(Work required):
Copy out each line of the data below in which the string "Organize" appears.

(Exercise input):
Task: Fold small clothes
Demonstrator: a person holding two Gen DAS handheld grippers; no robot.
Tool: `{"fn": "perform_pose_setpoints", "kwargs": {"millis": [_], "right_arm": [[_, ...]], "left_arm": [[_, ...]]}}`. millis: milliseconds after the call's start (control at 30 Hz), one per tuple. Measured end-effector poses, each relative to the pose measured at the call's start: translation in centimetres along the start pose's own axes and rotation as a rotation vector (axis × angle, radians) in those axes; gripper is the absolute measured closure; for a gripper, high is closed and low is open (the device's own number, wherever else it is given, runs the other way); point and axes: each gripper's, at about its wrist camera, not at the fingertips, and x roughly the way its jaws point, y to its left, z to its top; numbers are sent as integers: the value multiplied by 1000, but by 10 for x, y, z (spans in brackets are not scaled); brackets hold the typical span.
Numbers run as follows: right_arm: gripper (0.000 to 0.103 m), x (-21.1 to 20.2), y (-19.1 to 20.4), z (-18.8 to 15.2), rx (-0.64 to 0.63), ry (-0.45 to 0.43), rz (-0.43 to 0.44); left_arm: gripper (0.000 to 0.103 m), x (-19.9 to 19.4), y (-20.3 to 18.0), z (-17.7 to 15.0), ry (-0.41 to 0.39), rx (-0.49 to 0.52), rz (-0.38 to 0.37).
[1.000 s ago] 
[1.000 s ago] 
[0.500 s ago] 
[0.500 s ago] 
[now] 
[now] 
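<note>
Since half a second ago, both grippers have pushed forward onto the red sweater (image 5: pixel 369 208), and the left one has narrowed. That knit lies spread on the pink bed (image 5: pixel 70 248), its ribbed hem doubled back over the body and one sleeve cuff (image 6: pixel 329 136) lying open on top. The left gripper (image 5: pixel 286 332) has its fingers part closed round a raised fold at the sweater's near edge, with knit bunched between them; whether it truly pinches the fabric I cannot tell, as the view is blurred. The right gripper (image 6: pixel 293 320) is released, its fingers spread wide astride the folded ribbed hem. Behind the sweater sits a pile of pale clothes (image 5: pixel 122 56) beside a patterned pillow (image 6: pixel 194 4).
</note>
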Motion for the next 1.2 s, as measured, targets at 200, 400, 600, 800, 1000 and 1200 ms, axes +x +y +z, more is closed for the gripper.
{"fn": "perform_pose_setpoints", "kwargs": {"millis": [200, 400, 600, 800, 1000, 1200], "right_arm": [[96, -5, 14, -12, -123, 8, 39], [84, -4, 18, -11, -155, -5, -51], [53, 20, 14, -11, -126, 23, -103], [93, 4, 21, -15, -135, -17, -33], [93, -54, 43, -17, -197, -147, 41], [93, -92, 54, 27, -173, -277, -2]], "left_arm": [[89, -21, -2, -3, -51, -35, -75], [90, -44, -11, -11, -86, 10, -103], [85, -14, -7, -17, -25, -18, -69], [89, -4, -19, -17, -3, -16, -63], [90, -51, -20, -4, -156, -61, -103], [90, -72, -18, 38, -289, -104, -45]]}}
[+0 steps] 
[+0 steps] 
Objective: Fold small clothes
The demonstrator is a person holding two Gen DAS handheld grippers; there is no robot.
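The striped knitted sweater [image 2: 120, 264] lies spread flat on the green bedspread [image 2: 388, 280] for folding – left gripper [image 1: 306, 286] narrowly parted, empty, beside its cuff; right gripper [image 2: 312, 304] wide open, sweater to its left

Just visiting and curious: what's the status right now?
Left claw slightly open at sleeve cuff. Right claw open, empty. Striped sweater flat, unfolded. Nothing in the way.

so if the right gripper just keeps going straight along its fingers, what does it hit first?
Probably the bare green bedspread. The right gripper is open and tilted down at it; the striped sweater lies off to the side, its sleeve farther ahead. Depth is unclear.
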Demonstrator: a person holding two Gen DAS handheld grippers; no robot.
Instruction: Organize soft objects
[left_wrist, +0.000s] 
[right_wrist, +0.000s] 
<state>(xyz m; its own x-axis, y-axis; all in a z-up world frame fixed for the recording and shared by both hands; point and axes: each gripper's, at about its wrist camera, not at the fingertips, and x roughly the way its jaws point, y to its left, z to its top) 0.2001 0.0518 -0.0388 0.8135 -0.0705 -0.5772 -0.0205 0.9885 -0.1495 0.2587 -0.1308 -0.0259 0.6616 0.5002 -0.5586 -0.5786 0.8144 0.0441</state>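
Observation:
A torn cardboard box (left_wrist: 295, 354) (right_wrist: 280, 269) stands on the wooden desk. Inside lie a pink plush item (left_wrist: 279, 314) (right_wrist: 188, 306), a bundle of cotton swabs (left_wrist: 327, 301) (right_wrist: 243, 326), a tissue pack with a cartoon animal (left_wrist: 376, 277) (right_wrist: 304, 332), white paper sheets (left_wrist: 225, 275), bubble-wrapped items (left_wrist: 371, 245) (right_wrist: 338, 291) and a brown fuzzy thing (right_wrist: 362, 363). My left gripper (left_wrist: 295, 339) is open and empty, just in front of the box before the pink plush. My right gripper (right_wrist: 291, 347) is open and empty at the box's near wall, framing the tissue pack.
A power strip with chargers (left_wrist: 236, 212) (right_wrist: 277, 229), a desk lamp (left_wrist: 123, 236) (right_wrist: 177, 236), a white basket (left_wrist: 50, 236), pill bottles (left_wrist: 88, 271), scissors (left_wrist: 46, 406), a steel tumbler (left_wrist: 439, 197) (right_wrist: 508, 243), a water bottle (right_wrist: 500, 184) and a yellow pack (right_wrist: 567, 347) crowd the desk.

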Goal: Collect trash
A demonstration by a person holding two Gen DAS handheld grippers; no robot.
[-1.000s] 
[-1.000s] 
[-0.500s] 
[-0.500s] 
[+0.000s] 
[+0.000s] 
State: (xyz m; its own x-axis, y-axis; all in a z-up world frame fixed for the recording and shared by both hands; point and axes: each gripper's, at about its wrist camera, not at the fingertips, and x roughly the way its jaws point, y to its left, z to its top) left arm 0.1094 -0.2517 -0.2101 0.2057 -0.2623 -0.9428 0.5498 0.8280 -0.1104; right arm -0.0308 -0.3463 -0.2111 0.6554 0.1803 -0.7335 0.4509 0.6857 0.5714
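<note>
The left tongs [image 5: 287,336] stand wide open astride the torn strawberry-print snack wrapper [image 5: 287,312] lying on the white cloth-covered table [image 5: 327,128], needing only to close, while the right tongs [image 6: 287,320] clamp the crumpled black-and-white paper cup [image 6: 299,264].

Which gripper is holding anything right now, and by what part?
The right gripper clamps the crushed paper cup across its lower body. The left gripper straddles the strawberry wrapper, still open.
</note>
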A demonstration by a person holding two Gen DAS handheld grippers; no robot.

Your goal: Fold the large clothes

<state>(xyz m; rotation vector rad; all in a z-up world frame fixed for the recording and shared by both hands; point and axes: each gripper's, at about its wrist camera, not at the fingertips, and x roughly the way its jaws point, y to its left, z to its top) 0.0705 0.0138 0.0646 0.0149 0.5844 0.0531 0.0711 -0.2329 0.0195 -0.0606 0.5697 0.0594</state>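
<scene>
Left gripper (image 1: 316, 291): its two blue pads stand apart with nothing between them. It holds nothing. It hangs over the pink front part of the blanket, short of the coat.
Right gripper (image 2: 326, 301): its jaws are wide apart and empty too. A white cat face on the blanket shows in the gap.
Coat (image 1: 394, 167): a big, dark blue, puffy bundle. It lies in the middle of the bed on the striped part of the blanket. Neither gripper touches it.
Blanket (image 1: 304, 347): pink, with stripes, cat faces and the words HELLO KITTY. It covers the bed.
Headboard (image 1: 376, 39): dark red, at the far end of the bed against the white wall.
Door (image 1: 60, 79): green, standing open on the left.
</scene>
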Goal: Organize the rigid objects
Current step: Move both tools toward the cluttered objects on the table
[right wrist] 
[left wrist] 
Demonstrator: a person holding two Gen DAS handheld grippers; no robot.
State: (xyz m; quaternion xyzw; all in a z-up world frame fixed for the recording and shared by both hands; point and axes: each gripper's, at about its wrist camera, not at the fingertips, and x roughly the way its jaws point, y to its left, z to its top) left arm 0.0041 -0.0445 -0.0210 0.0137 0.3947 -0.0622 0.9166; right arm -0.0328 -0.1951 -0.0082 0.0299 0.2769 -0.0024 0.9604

(Task result):
Instruction: Organize soft objects
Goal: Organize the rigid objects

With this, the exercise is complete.